From the listing below, copy out every line where the word "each" appears.

* [DATA SHOWN]:
=== Begin Enclosure ===

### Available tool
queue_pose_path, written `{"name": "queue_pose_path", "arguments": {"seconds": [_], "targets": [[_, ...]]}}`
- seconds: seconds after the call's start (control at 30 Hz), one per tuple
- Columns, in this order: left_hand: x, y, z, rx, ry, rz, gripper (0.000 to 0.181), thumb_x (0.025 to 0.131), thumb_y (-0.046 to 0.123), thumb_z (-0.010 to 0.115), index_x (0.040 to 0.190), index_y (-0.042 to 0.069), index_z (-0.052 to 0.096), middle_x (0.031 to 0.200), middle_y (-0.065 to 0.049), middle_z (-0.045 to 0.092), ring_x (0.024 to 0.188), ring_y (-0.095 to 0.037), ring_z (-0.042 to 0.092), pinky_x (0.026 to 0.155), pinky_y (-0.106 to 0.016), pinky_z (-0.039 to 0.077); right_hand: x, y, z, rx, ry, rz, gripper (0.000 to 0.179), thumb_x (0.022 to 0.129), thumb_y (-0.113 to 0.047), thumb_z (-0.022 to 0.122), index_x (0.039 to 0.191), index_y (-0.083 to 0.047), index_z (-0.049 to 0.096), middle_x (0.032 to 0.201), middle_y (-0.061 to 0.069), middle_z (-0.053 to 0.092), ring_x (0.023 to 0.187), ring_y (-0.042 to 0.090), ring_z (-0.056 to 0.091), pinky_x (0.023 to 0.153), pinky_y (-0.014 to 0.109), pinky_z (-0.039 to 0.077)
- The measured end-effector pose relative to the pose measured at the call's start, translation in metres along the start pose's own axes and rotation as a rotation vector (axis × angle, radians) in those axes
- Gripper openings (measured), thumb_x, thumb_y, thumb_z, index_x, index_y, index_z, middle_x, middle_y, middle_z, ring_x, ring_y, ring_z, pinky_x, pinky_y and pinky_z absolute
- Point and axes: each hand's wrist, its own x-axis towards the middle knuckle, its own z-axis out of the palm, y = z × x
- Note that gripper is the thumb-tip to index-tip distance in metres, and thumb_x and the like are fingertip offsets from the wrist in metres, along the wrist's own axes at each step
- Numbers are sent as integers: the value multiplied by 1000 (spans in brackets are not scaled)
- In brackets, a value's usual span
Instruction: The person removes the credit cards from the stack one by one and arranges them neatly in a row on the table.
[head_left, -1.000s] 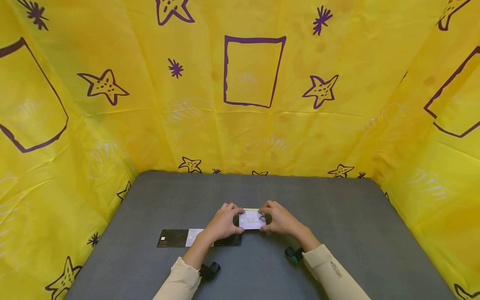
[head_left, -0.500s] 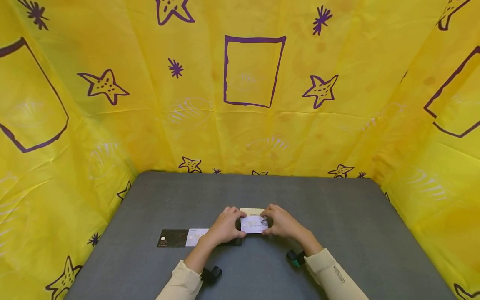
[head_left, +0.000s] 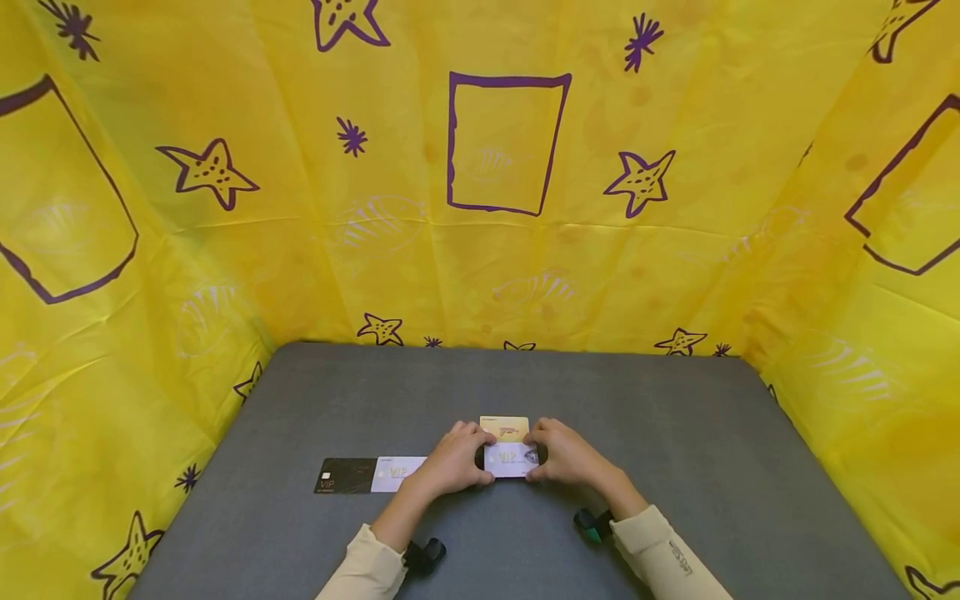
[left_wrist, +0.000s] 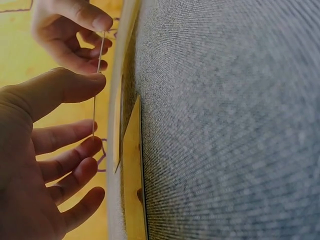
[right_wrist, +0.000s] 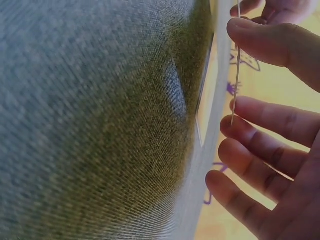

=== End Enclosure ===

* [ANSWER BELOW]:
- Point and axes: each hand's wrist, its own x-axis towards the middle knuckle, its own z-axis out of the palm, y = z × x
- Note that gripper is the thumb-tip to index-tip distance in metres, and thumb_x and the like are fingertip offsets from the wrist in metres, along the wrist's own axes at each step

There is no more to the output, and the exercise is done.